#### Your instructions
Lines to return, exactly: from the line with "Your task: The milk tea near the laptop" to the line with "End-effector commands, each" in the entries below, both included.

(Recorded data)

================

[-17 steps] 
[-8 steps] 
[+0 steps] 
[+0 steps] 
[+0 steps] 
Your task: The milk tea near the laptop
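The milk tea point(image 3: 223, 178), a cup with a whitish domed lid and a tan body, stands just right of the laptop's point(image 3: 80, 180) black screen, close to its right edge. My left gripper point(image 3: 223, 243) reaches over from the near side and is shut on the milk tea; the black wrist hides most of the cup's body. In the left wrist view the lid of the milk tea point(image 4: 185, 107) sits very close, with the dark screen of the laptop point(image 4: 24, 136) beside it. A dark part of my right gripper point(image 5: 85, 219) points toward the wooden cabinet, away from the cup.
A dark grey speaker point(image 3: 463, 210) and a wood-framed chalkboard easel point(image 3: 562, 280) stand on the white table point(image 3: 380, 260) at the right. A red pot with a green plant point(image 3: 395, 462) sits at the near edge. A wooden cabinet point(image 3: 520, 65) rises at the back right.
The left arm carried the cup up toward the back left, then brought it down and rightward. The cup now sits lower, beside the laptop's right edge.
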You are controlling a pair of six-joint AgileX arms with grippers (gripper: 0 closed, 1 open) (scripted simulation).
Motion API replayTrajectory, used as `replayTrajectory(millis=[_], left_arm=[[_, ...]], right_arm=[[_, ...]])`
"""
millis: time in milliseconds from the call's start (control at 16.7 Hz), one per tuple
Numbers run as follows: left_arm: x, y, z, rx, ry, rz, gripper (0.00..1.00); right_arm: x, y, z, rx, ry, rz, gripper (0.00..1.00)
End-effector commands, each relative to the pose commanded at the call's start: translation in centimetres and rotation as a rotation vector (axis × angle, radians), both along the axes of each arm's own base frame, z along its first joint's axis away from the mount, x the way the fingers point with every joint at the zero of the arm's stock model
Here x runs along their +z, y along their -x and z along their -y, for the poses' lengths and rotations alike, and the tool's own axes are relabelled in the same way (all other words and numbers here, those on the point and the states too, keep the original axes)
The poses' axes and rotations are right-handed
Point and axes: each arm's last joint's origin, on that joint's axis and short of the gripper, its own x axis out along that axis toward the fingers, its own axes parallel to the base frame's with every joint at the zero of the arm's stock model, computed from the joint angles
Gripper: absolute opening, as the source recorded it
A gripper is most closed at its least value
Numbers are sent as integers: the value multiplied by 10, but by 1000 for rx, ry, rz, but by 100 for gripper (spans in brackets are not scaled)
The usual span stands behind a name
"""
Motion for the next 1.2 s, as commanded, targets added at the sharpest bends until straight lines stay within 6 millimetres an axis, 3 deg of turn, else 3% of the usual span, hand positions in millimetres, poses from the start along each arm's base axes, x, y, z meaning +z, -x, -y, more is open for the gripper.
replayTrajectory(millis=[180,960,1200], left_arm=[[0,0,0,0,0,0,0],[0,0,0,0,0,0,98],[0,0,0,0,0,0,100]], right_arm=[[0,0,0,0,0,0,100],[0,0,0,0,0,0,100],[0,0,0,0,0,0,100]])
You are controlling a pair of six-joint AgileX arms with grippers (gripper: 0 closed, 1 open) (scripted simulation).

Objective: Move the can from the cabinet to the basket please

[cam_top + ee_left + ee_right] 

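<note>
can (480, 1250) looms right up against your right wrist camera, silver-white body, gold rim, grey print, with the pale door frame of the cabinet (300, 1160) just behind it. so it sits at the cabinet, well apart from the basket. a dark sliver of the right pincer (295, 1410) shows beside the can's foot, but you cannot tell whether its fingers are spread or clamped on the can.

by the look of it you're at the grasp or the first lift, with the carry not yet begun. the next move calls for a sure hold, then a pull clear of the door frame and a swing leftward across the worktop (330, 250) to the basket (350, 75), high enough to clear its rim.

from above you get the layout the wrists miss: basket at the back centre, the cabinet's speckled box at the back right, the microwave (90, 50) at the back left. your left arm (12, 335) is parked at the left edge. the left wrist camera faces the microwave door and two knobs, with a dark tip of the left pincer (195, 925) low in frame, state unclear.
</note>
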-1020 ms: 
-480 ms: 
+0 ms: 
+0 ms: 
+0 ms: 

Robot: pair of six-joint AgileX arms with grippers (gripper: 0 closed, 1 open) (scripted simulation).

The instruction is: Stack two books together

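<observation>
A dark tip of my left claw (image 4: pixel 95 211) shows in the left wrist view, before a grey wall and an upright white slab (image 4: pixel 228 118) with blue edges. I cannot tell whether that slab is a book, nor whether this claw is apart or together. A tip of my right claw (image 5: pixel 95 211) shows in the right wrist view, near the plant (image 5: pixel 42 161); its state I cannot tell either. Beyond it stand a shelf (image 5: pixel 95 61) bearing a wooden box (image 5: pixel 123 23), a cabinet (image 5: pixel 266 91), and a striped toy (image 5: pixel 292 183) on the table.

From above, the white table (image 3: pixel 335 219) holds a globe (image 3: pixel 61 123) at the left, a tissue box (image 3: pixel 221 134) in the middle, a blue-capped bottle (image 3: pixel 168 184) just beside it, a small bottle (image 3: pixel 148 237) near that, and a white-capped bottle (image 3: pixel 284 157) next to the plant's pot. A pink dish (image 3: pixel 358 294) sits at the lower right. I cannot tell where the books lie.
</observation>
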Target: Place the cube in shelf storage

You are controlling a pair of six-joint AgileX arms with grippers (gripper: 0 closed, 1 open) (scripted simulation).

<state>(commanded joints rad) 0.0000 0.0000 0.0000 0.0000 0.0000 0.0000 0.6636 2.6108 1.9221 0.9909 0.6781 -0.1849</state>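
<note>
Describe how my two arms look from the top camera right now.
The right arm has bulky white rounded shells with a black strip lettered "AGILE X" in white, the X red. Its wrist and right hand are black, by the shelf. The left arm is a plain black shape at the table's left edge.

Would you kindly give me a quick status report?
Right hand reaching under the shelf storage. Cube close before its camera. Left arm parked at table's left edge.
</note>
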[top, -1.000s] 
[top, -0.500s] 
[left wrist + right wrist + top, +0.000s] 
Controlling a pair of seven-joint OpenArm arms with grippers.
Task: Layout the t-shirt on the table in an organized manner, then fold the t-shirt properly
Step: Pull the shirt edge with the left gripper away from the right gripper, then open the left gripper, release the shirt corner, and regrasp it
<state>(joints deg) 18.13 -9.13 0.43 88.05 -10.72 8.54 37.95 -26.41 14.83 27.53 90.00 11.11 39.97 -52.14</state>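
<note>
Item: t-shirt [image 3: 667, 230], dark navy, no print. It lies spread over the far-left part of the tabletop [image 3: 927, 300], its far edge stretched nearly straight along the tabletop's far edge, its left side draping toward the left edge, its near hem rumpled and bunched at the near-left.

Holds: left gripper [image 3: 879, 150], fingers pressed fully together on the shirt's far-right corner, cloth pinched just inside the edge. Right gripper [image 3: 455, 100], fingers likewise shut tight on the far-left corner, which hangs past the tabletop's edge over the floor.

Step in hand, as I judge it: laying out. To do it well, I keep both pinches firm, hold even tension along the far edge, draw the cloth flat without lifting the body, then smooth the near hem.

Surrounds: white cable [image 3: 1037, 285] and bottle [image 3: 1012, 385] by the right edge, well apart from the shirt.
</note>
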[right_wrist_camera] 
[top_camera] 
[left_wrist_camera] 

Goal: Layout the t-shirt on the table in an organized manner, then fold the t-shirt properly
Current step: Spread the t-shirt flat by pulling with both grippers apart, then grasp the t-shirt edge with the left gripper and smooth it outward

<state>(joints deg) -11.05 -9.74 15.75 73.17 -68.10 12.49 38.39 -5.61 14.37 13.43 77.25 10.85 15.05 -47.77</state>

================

#### Task result
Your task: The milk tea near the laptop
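The milk tea point(image 3: 223, 178), a cup with a whitish domed lid and a tan body, stands just right of the laptop's point(image 3: 80, 180) black screen, close to its right edge. My left gripper point(image 3: 223, 243) reaches over from the near side and is shut on the milk tea; the black wrist hides most of the cup's body. In the left wrist view the lid of the milk tea point(image 4: 185, 107) sits very close, with the dark screen of the laptop point(image 4: 24, 136) beside it. A dark part of my right gripper point(image 5: 85, 219) points toward the wooden cabinet, away from the cup.
A dark grey speaker point(image 3: 463, 210) and a wood-framed chalkboard easel point(image 3: 562, 280) stand on the white table point(image 3: 380, 260) at the right. A red pot with a green plant point(image 3: 395, 462) sits at the near edge. A wooden cabinet point(image 3: 520, 65) rises at the back right.
The left arm carried the cup up toward the back left, then brought it down and rightward. The cup now sits lower, beside the laptop's right edge.
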You are controlling a pair of six-joint AgileX arms with grippers (gripper: 0 closed, 1 open) (scripted simulation).
Motion API replayTrajectory, used as `replayTrajectory(millis=[_], left_arm=[[_, ...]], right_arm=[[_, ...]])`
"""
millis: time in milliseconds from the call's start (control at 16.7 Hz), one per tuple
Numbers run as follows: left_arm: x, y, z, rx, ry, rz, gripper (0.00..1.00); right_arm: x, y, z, rx, ry, rz, gripper (0.00..1.00)
End-effector commands, each relative to the pose commanded at the call's start: translation in centimetres and rotation as a rotation vector (axis × angle, radians), both along the axes of each arm's own base frame, z along its first joint's axis away from the mount, x the way the fingers point with every joint at the zero of the arm's stock model

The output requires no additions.